There was a thread last month. Also in Surrey.

This couple took their child to hospital for bleeding. Were accused of abuse. Child was removed an adopted. Then it turned out child had a rare medical condition. But the child has now been adopted and this can not be reversed. The couple will never get their child back.

I tell you, these families are being failed. Badly. The system is failing them.

And it fails many other families, with medical conditions or SN, on a smaller scale, every day.

But no one wants to talk about it. Elephant in the room.

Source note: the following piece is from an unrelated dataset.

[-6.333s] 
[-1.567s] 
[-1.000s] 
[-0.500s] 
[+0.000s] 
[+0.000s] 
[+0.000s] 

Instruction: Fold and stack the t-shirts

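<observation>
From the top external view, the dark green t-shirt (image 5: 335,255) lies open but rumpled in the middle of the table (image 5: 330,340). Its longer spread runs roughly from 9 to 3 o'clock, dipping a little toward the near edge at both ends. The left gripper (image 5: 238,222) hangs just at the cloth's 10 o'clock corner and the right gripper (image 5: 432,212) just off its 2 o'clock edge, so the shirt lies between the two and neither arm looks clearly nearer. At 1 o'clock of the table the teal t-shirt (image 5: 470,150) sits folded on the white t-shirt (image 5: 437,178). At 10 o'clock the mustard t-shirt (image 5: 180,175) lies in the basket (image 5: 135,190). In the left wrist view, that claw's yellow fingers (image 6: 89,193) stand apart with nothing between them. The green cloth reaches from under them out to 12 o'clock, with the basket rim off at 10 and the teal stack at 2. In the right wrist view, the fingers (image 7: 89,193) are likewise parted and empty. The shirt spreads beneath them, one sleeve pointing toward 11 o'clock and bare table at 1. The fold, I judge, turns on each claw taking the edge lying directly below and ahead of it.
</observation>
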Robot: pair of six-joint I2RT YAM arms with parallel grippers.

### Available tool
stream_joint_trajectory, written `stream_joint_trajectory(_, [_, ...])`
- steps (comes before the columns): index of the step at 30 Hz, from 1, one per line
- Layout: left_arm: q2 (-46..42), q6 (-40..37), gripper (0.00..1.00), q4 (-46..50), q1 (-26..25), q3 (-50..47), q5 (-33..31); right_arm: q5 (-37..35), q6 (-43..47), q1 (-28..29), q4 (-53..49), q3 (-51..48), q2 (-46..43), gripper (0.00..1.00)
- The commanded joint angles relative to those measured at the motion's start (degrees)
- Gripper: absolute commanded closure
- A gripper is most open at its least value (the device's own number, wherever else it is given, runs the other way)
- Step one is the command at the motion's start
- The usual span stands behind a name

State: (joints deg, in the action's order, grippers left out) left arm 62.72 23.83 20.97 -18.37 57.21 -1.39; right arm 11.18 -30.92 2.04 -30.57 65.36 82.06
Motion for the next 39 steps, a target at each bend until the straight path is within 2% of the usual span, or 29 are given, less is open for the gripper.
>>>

cestlavielife Wed 25-Nov-15 13:05:06

some things could have been done differently but it is hard to predict and prevent suicide/infanticide due to MH. signs may be there but SS cant go in and remove children on a hunch. says

"Tania Clarence, a woman who had suffered depressive episodes throughout her life and had a family history of suicide"...

but if the family were rejecting help or unable to express the darkest thoughts how could people really help? you cant predict..she waited till husband etc were not there to do this. there is no indication she told the husband (or any professional) what she had in mind.

it is draining hard etc. (I ahve ds with severe LD/ASD - was v challenging few years ago) but it's the mental health of the parent which may or may not be diagnosed/being treated that kills - unpredictably.

my exp was being treated for depression, had expressed his difficulties with our ds (SLD/ASD etc) but I had no idea he was going to attack DS until he did so - he picked him up by his neck and threw him across the room, fortunately ds was ok. n

one of the psychiatrists psychologists who had assessed exp had said to me oh you better watch out he might attack ds... you cannot leap from "depressed mother" to "mother will kill".

you cannot leap from parent of child with disabilities = possibility of murder.

nor do we want every parent with depression to be on murder watch... whatever the disabilities of their dc. that's not realistic or desirable is it?. how do you grade the possibility? level of disability? level of past depression?

I can see how even with depression/ expressions of being unable to cope etcetc you just cannot predict how that will pan out in a moment.
even with the best engagement with professionals (and here it seems to have been difficult on both sides, including some failings on professional side) unless someone says "i plan to kill my children today" then how will you know?

the judge with all the evidence decided she was mentally unwell. you can do everything but sometimes you just cant predict or prevent.

cestlavielife Wed 25-Nov-15 13:05:45

none of the psychs... sorry the n got left behind - no one said it was a possibility that exp would attack ds.

DeoGratias Wed 25-Nov-15 18:17:38

Keep well away from the authorities at all costs. It never ends well.

BishopBrennansArse Sat 28-Nov-15 12:19:57

I have three children who all have SEND.

Amongst the education/health professionals there is a split between my being perceived to be an excellent parent, constantly advocating in the best interests of my children and the other side which is that I am over anxious and a neurotic parent.

One of those groups has a close working relationship with my family, the other has a close eye on their budget and how much it has been cut.

Can you guess which is which?

The strain this places on us as a family is almost too much, yet my kids don't have anywhere near the level of complex needs that this family did. The thing is though if you don't fight your kids won't get appropriate care or education.

Draylon Sun 29-Nov-15 11:09:38

cestlavie- an interesting and though provoking post, thank you; written from someone on 'the inside' of coping with SN.